Ce n’est certes pas très logique mais avons nous d’autres possibilités ?
Bien sûr ! Mais cela nécessite souvent un travail très “en amont” pour concevoir des bâtiments sobres en énergie (en eau aussi d’ailleurs) et dans lesquels on puisse vivre confortablement. Je vois, à ce propos des exemples de plus en plus nombreux de cette prise en compte globale dans la conception de bâtiments dédiés à la santé : Une maison de retraite est, par exemple construite sur ce principe à Fréjus, un IFSI dans la région Rhône-Alpes va sortir de terre dans cette même logique. Une clinique sur Béziers est même très en pointe sur cette réflexion globale (c’est d’ailleurs la première éco-clinique de France).
Un autre exemple de cette incohérence : La publicité nous pousse à la consommation d’eau en bouteille. Un des arguments les plus couramment invoqué est celui de la santé. Mais ce véritable matraquage marketing (relayé parfois par les professionnels de santé !) ne nous parle jamais des impacts indirects de la consommation d’eau sur la santé et l’environnement : outre la contamination de l’eau embouteillée par diverses substances contenues dans l’emballage, cette eau représente, par son transport, la production et la destruction de ses emballages une atteinte importante de l’environnement et de la santé. Il serait bien plus cohérent d’agir efficacement en amont pour améliorer la qualité de l’eau desservie à chacun au robinet ! Cependant, en cas de qualité insuffisante, des solutions de filtration adaptées sont possibles avec un “éco-bilan” bien plus favorable.
En fait, je dirais pour conclure que cette prise en compte des questions de protection de l’environnement doit être l’ossature même du travail d’un éco-infirmier.
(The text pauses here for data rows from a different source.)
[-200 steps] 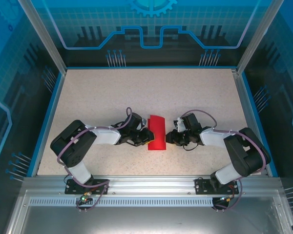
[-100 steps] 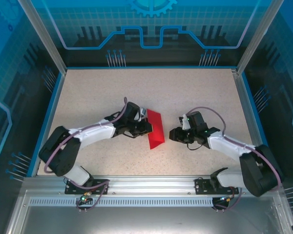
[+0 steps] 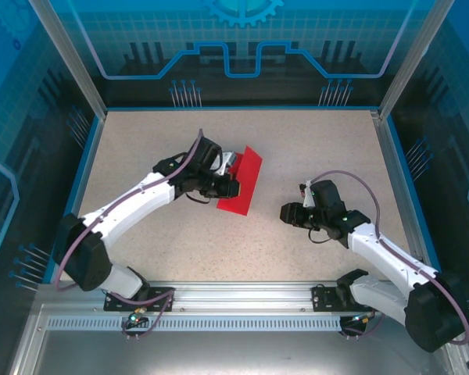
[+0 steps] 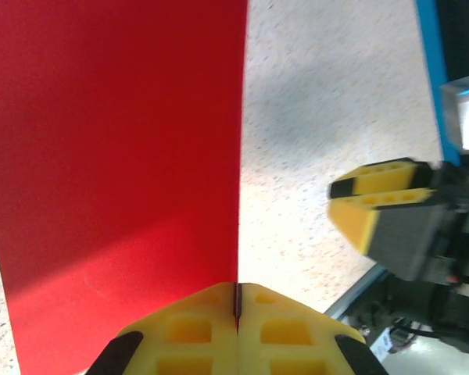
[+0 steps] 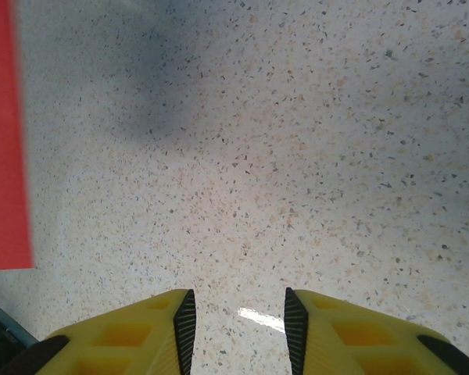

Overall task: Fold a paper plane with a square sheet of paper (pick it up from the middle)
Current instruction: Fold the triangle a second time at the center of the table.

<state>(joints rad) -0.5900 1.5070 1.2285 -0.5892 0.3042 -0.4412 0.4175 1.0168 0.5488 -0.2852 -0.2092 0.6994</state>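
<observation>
The left arm (image 3: 133, 205) and the right arm (image 3: 387, 258) have white link shells between black joint housings. A purplish-grey cable (image 3: 340, 173) loops along each. The fingers (image 4: 191, 334) are yellow blocks with rectangular hollows and black trim.

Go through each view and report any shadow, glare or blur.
Top external: evenly lit and sharp. Left wrist: light falls unevenly on the square sheet of paper; the right gripper beyond it is blurred. Right wrist: soft grey shadow on the table at upper left, small glare streak between the fingers.
</observation>
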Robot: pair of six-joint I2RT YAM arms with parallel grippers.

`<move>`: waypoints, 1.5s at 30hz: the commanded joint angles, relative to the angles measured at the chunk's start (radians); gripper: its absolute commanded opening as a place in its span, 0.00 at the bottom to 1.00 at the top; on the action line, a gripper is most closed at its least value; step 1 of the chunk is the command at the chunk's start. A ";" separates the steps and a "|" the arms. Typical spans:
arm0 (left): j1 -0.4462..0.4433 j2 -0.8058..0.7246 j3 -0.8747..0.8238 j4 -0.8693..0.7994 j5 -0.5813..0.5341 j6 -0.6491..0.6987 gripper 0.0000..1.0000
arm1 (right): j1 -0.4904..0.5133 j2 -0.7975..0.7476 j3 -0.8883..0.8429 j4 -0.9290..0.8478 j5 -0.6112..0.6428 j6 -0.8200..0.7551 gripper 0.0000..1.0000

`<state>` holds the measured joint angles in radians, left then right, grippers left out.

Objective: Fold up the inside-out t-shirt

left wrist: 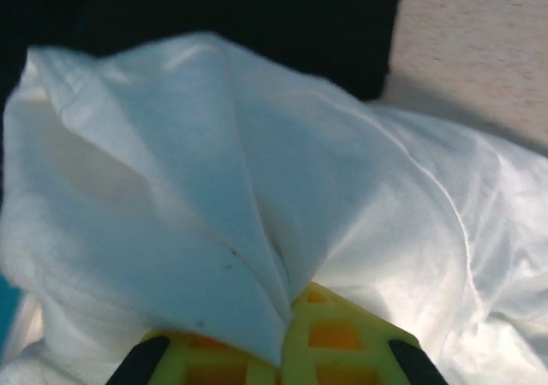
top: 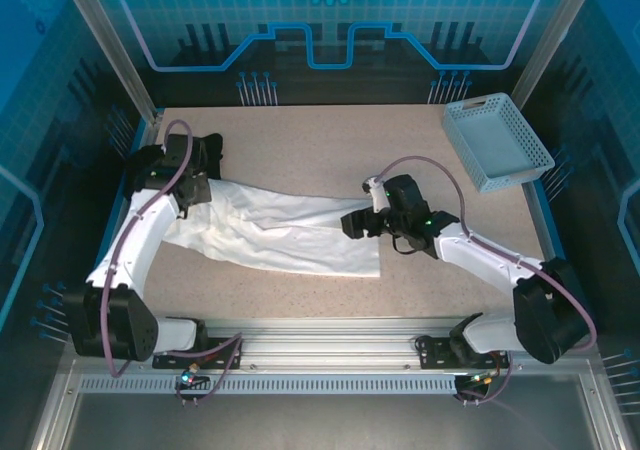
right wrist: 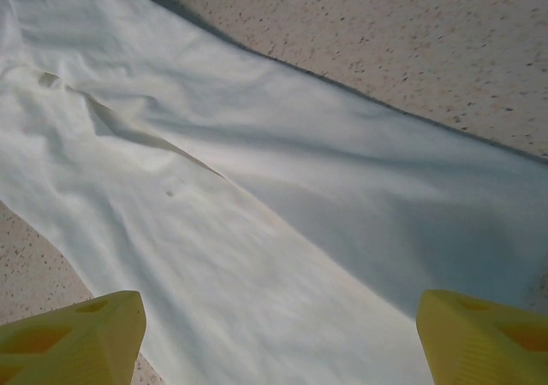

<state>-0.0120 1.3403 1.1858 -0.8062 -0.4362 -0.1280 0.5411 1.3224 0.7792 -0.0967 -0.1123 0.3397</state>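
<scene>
The inside-out t-shirt lies as a long white band across the table, from far left to centre. My left gripper is at its far-left end. In the left wrist view the yellow jaws of that gripper are shut on a pinched fold of the t-shirt, which fans out from them. My right gripper hovers over the shirt's right end. In the right wrist view its yellow fingertips stand wide apart and open over the flat t-shirt, with nothing between them.
A light blue basket stands at the back right of the speckled table. A black mass lies just behind the raised cloth in the left wrist view. Bare tabletop shows beyond the shirt's far edge.
</scene>
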 commanded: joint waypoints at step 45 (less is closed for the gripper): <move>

Les enjeux sont fondamentaux. C’est même une question de survie de l’espèce. Il suffit, pour s’en convaincre, de lire les divers rapports très officiels publiés encore récemment par les institutions internationales.
Je présume que vous avez signé le pacte écologique de Nicolas Hulot ?
Oui, bien sûr. Je l’ai fait même si certains aspects de cette entreprise sont discutables, nous n’avons plus vraiment le temps de tergiverser. Vous savez, la communauté scientifique nous donne aujourd’hui 10 à 15 ans pour modifier en profondeur nos rapports à l’environnement. Sans quoi la dégradation des écosystèmes pourrait nous conduire à notre perte et cela à l’échelle de moins d’un siècle... La tâche est immense et il va en falloir en urgence des éco-infimiers !
Votre objectif maintenant ?
J’en ai plusieurs : Mettre sur place une formation d’éco-infirmier, continuer à rechercher de nouveaux débouchés possibles pour des collègues à venir, et peut être entreprendre un travail de reconnaissance de cette spécificité, quoi que je n’aime pas trop l’idée d’une “spécialisation”. A mon avis, on se repose souvent trop sur les “spécialistes” pour mieux se rassurer de ne pas connaître parfois même le minimum sur un sujet. Je pense qu’il devrait être du rôle de chaque soignant d’intégrer ces recommandations dans sa pratique.
Que voulez vous dire à quelqu’un qui souhaiterait devenir éco-infirmier ?
C’est un super projet : bravo ! Si vous êtes intéressés, si vous voulez en savoir plus ou partager votre réflexion sur le sujet, ce sera avec plaisir. N’hésitez donc pas à me contacter.